Saturday, December 8, 2012

Selective Thinking – When Common Sense Works for Some Projects it Should Work for Others

Auckland’s ambitious port plans
Earlier in the year, I suggested that the Port of Auckland plans for expansion are over the top. The ambitious reclamation that the company claimed was required seemed to be a step or two away from reality in its projections of demand. And it was inconsistent with the Council's ambitions to turn downtown Auckland into a major destination for living, tourism, recreation, and business.

Applying a dose of reality
Now the Council is acknowledging that the port plans were unjustified.  It has received a commissioned report that went somewhat further than my thinking by addressing the potential for greater productivity to make better use of existing capacity on the port, deferring any proposed reclamation, and potentially reducing its scope.  The report also highlighted the potential in Auckland for increased congestion on related rail and roads.

It seems likely that the Auckland Unitary Plan, currently under preparation will adopt a more grounded approach to the provisions it makes for port expansion than anticipated by either the Port Company or, indeed, by the council itself in its earlier spatial plan. Less is definitely better in this case. 

Better planning
Indeed, promoting incremental investment around existing infrastructure often makes better sense than going for the big “transformational” spend.  Pulling back the planning time horizon to avoid the risk of locking communities into long-term projects that they don’t need or can't afford is also good economics.  Acknowledging that there is a range of possibilities for achieving desired outcomes, not all of which are obvious on Day 1, is sound planning.

The bigger picture
In the case of the development of our ports, there is much to be said for the wider perspective and the greater range of options that arise from taking the bigger view.  This means, among other things, \acknowledging the inter-connection of land and sea transport chains, and recognising in Auckland’s case that the future of its port cannot be separated from the future of other ports in the region – whether the region is the Upper North Island or the South West Pacific, and from ongoing changes in shipping and shipping companies.  

The report on Auckland’s port even goes so far as to acknowledge the possibility that at some time in the future New Zealand freight could trans-ship through a Sydney or Brisbane hub.

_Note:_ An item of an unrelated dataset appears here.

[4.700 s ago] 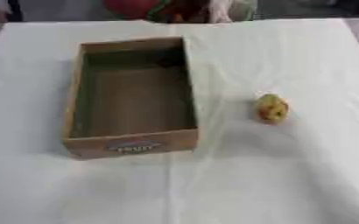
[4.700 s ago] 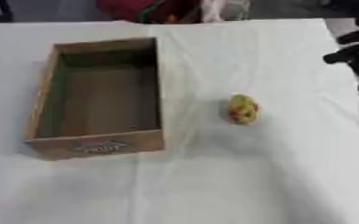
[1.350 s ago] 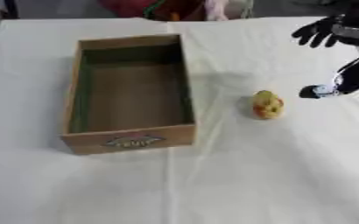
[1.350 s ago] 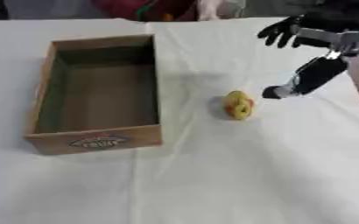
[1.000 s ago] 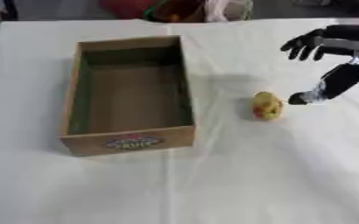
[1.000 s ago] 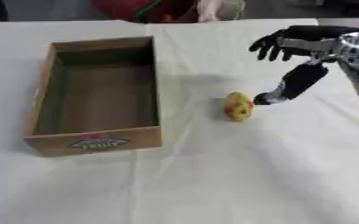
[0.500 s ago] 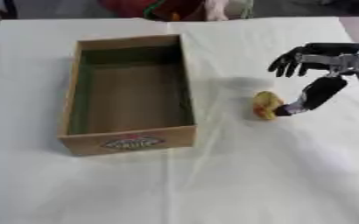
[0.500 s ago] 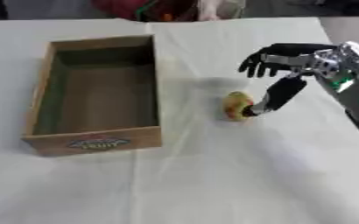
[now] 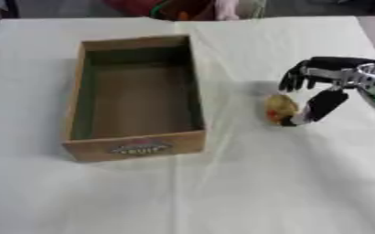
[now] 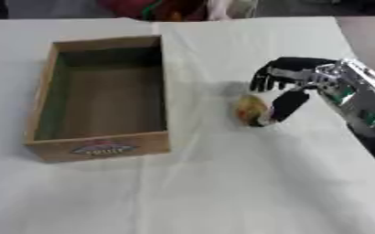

Now there is a distinct possibility, and it’s not all bad.  It may well reduce costs to our producers, in part through creating a greater diversity of (indirect) connections into Asia and the Americas where demand growth is likely to be concentrated.  (It happens already for much of our freight through different sea-sea and sea-land connections in places like Singapore or Rotterdam).

And it would incidentally breathe new life into regional ports, potentially reduce internal transport costs, and effectively create much more capacity – and more options – at Auckland.

Dealing with uncertainty by retaining options
Simply assuming “build it and they will come” does not make sense, especially when the build is out of proportion to the demand. Bold long-term plans full of commitments to expansion do not reduce uncertainty as some planners and politicians would like us to believe, they simply raise the costs increase the risks..

True, the uncertainty that we are faced with when contemplating infrastructure investment, land use changes, and urban development generally shouldn’t paralyse us, or lead to endless rounds of report proliferation and workshops rather than decisions.  But it does call for a degree of realism in our thinking, the avoidance of over-stretching, and recognition of when apparently bold plans are demonstrably bad plans.  And often decisions that consciously limit risk – including decisions to defer investment – may be better than no decision at all, and certainly better than those built on little more than blind optimism.

The elephant in the Council Chambers
So maybe preparing the Unitary Plan may be just the time to rethink the underground rail link.  The Council could apply a reality check to the demand thinking, the shonky economics, the flaky business case, the fiscal risk, and the land use assumptions behind the proposed underground passenger rail link, and just how far the spending on this transformational project will limit Auckland City’s options in the future.  

There may well be better, less risky ways of maintaining accessibility in and around the city than one which not only misallocates public resources but also locks in a particular and contestable image of urban form and assumptions about land use for a very long time. Isn't this just what has happened to those unrealistically ambitious port plans?